Some folks in recent comments have said that I’m being a bit too nitpicky about the layouts and compositional choices in my Accidents example. The argument is that the motion of animation is what carries the scene so it’s not fair to use image composition as a metric for artistic success. Yet TIG has motion- lots of it. It’s a high action film. Yet the artists who made that film didn’t shrug their shoulders at the value of integrated composition of motion and background.
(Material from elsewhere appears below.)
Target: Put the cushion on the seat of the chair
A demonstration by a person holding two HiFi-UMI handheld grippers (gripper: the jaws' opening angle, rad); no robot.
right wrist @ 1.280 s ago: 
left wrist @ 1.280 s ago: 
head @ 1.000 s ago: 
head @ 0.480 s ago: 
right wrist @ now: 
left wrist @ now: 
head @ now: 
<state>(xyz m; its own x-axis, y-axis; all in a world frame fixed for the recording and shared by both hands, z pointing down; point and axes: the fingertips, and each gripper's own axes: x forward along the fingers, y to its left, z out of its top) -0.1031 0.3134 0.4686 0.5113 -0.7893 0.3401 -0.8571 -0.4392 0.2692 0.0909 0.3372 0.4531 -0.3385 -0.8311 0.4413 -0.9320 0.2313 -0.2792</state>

So why does this stuff work better? Is it because it’s all hand drawn? Actually, it’s not. The giant and many mechnical elements in this film are CG. So something else is at work here. I do think it’s the pipeline. What about this production system made it easier to think in terms of complete imagery? All animated feature films need some kind of production structure of economy or else they’d never get done on time or on budget. Animated feature films need some kind of factory based pipeline. Pipelines are not all bad and we do not need to overthrow them in some kind of artistic bolshevik revolution. But some pipelines are better than others at doing certain things. The traditionally animated film pipeline (if one is to believe the visual product) seem to be geared towards allowing people to create more integrated artistic imagery. I believe that there are some things about the way the tasks are done- their order and the way they’re thought about- that hold back scenes artistically in typical manufacture/assemble Cg systems. No, we don’t need to throw the whole thing out. But like so many areas of Cg we could benefit from seeing how it was done before there ever was a thing called CG. We need to investigate and see how much of what we currently do is merely a result of the inertia of ignorance.